Exercise directions >> Please restate, word for word, the lines below that begin at the one with "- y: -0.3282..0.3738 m" and end at the one with "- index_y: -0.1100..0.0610". Leave out all other lines.

=== Records for the task ===

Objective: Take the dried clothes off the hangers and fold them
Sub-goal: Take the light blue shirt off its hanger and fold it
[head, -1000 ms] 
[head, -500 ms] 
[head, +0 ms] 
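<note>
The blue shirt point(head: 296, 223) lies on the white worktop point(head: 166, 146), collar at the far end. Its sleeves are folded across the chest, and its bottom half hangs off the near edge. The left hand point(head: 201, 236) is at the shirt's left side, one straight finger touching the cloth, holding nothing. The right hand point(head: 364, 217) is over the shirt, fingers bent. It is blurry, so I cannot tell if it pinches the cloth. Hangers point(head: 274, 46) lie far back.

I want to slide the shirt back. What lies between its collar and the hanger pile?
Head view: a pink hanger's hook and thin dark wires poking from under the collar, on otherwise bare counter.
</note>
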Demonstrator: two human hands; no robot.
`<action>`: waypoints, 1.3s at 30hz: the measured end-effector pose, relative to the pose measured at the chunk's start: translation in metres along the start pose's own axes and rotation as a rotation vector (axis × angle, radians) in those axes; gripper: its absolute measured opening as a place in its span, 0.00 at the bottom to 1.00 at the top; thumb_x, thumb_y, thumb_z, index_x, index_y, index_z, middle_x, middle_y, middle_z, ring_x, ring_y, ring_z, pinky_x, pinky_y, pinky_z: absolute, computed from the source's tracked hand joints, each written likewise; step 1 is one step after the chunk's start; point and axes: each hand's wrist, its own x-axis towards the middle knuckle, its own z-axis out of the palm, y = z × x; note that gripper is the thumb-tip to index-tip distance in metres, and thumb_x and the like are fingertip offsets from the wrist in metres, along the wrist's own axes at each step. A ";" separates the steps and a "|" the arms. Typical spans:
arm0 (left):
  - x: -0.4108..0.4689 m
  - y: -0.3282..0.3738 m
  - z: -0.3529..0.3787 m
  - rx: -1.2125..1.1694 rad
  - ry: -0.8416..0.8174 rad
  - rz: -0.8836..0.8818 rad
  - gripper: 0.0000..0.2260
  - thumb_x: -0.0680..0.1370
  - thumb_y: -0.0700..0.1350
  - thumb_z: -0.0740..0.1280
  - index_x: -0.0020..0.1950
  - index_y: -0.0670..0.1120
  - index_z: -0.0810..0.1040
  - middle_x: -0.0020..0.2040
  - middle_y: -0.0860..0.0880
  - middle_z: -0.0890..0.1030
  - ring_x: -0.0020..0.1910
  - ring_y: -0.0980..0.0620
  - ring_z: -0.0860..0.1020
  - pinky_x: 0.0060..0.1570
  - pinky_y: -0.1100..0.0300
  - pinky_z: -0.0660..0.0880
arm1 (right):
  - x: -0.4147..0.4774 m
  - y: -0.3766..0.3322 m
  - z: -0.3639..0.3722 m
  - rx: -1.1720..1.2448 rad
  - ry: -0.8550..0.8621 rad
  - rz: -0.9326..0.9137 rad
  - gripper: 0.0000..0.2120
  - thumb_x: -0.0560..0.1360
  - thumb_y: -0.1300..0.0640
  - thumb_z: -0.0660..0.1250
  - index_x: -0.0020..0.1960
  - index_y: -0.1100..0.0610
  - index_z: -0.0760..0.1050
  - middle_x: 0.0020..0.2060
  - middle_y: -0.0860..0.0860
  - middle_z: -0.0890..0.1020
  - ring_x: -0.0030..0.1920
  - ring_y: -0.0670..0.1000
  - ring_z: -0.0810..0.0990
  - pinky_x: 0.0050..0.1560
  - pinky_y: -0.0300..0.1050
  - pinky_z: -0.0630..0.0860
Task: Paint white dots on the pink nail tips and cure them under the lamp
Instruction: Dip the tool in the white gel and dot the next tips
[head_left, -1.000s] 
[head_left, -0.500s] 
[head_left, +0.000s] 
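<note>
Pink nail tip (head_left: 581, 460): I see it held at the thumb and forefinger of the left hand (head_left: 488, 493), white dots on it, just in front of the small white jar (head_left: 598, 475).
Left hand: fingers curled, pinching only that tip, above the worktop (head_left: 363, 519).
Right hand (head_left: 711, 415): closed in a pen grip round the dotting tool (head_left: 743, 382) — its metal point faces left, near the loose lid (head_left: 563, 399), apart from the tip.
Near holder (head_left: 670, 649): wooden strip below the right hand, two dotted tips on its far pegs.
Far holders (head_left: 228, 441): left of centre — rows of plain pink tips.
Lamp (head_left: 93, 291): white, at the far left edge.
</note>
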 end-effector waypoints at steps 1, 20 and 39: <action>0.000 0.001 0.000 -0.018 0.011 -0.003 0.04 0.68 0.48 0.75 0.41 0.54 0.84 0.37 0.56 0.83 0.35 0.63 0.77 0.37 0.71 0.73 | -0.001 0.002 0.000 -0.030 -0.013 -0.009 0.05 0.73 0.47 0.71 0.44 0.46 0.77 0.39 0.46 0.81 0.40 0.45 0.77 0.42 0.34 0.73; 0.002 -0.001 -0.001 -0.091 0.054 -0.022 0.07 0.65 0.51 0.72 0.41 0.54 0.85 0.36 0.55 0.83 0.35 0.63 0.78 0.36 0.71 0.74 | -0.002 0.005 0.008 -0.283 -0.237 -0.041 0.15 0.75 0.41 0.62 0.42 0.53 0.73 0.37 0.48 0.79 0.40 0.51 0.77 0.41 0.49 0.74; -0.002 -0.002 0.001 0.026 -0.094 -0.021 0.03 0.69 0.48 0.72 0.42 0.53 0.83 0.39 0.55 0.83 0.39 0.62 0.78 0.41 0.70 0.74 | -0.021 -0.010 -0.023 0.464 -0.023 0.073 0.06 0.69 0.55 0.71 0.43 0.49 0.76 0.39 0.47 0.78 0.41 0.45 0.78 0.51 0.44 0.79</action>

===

Output for this exercise >>
  - y: -0.3282..0.3738 m
  - z: -0.3529..0.3787 m
  - rx: -1.2125..1.1694 rad
  - ry: -0.8416..0.8174 rad
  - rz: -0.8836..0.8818 rad
  - gripper: 0.0000..0.2260
  - thumb_x: -0.0680..0.1370
  - thumb_y: -0.0700..0.1350
  - thumb_z: -0.0740..0.1280
  - index_x: -0.0020..0.1950
  - index_y: -0.0670..0.1120
  - index_z: -0.0810..0.1040
  - middle_x: -0.0020..0.2040
  - middle_y: -0.0860..0.0880
  - middle_z: -0.0890..0.1030
  - ring_x: -0.0020..0.1910
  - ring_y: -0.0980..0.0620
  - ring_z: -0.0860..0.1020
  - pinky_x: 0.0060..0.1570
  - pinky_y: -0.1100..0.0300
  - pinky_z: -0.0660..0.0880
arm1 (right):
  - x: -0.4147..0.4774 m
  - y: -0.3766..0.3322 m
  - z: -0.3639..0.3722 m
  - rx: -1.1720..1.2448 rad
  - ry: -0.8550..0.8621 rad
  - rz: -0.9326..0.9137 rad
  - gripper: 0.0000..0.2120
  - thumb_x: -0.0560..0.1360
  - thumb_y: -0.1300..0.0640
  - thumb_z: -0.0660..0.1250
  - index_x: -0.0020..0.1960
  - index_y: -0.1100..0.0610

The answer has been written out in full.